The boy considered the coin, and then looked at Mr Franklin, standing beside the trunks and valise, and at the tree-shaded pathway. He addressed his passenger for the second time in two hours.

“Ain’t nobody ’ome,” he said, echoing the labourer, and Mr Franklin smiled.

“There is now,” he said, and with a nod to the staring boy, walked up the drive. He was aware that his heart was beating as he pushed his feet through the rustling grass, and that he was walking unduly quickly; then he rounded a bend under the trees, and stopped suddenly as a house came into view. For a full minute he stood looking at it. Then:

“I must have been out of my mind,” he said aloud. Then he took off his hat and looked around him. Finally he said: “No, I wasn’t, either,” and walked towards the house.

Mr Franklin had no romantic notions of what a manor ought to look like, so where another might have expected mullioned windows, crenellations, and half-timbering, he accepted without a second thought the solid, unpretentious Georgian structure which could hardly have been over a hundred and fifty years old.
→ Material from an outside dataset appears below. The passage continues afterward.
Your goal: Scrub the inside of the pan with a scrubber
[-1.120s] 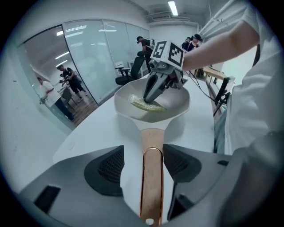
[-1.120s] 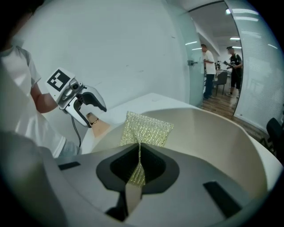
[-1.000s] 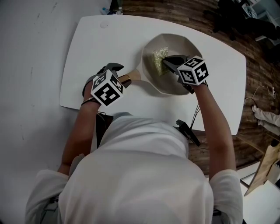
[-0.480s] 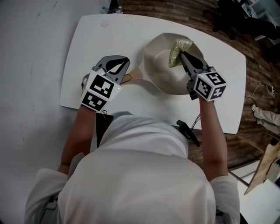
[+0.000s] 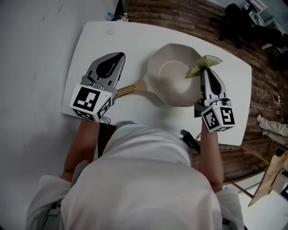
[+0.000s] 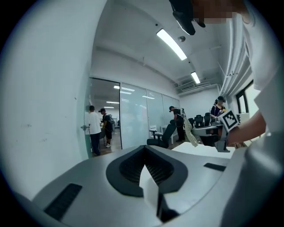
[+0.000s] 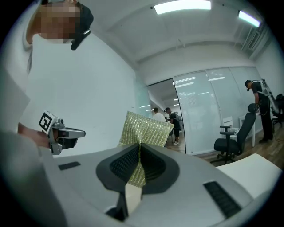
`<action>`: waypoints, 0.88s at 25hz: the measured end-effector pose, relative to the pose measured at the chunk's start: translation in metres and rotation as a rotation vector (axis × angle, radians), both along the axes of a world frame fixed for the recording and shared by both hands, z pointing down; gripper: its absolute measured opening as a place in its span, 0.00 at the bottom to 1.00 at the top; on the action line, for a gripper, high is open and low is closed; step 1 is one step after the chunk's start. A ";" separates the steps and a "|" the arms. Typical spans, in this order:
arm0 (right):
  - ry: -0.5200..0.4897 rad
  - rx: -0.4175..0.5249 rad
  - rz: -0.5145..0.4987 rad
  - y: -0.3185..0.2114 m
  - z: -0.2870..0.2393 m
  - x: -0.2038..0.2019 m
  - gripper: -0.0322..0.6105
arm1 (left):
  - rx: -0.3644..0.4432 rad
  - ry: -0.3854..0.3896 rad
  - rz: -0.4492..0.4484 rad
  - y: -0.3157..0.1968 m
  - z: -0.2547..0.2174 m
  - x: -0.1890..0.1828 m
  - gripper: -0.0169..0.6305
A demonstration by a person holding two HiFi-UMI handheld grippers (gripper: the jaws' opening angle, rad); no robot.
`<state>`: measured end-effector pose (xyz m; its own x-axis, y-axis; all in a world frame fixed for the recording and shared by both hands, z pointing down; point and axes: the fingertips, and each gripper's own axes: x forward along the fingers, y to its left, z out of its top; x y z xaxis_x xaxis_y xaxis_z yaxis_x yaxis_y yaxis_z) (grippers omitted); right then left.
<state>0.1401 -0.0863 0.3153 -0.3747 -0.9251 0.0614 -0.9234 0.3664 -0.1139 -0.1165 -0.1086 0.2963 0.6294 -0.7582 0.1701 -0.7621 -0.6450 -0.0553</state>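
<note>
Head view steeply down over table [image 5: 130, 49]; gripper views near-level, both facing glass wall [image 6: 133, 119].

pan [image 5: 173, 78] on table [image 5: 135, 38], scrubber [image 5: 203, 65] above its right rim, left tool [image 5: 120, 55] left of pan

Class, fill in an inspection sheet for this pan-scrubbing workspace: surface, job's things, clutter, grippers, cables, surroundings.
Surface: white table, no spills seen.
Job's things: cream pan on the table, its wooden handle pointing left; gold-green scrubber held by the pan's right rim.
Clutter: one small round spot near the far left corner, too small to identify.
Grippers: left hand-held gripper shut, empty, over the handle; right hand-held gripper shut on the scrubber.
Cables: thin pale cable on the floor at right.
Surroundings: wooden floor, dark office chair, people by a glass wall.
</note>
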 end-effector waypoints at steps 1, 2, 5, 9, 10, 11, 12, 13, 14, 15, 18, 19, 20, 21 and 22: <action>0.002 0.015 0.018 0.005 -0.003 0.003 0.10 | 0.020 0.000 -0.013 0.000 -0.003 -0.002 0.05; 0.005 0.028 0.036 0.010 -0.005 0.006 0.10 | 0.037 -0.010 -0.020 0.001 -0.004 -0.004 0.05; 0.017 0.059 0.087 0.022 -0.010 0.014 0.10 | 0.062 -0.043 -0.021 0.005 -0.002 -0.004 0.05; 0.025 0.083 0.101 0.026 -0.015 0.014 0.09 | 0.060 -0.027 -0.021 0.005 0.000 -0.002 0.05; 0.027 0.086 0.099 0.026 -0.016 0.013 0.09 | 0.063 -0.028 -0.019 0.006 0.000 -0.001 0.05; 0.029 0.089 0.097 0.026 -0.016 0.011 0.09 | 0.067 -0.032 -0.016 0.006 0.000 0.000 0.05; 0.030 0.090 0.094 0.027 -0.017 0.010 0.09 | 0.071 -0.036 -0.013 0.006 -0.001 0.001 0.05; 0.031 0.091 0.092 0.027 -0.017 0.008 0.09 | 0.073 -0.038 -0.011 0.007 -0.001 0.001 0.05; 0.031 0.090 0.090 0.028 -0.017 0.007 0.09 | 0.073 -0.038 -0.011 0.007 -0.002 0.002 0.05; 0.032 0.090 0.089 0.029 -0.017 0.006 0.09 | 0.073 -0.035 -0.011 0.007 -0.002 0.002 0.05; 0.032 0.090 0.091 0.030 -0.017 0.005 0.09 | 0.065 -0.023 -0.012 0.007 -0.001 0.000 0.05; 0.029 0.091 0.093 0.030 -0.017 0.004 0.09 | 0.062 -0.021 -0.013 0.007 0.000 0.000 0.05; 0.026 0.092 0.096 0.030 -0.017 0.004 0.09 | 0.059 -0.020 -0.013 0.007 0.001 -0.002 0.05; 0.025 0.093 0.097 0.030 -0.017 0.004 0.09 | 0.055 -0.019 -0.015 0.007 0.002 -0.003 0.05; 0.027 0.095 0.097 0.030 -0.018 0.003 0.09 | 0.052 -0.017 -0.019 0.007 0.003 -0.004 0.05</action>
It was, in fact, rather a fine house, built on an Elizabethan site, its shuttered windows precisely spaced on either side of a massive, pillared porch. The broad gravel sweep before it was sadly overgrown, and the lawn to his right was a tangle of rank grass and fox-gloves, but even he could see that the structure was sound and the roof good, and the beeches and chestnuts which surrounded it on three sides were nothing short of magnificent. “Beautifully matured grounds of nearly two acres”, the estate agent had said; sure enough, thought Mr Franklin, it’s mature.

There was a little fountain in the middle of the gravel sweep, lichened and full of leaves, and two heavy stone seats, one on either side of the porch. Mr Franklin paused with his back to the front door, surveying the tangle of sweep, lawn and drive and the trees which screened him from the road; the air was full of the still hum of the late autumn afternoon, broken only by the occasional murmur of pigeons behind the house. His hand was shaking as he fumbled the key into the big lock.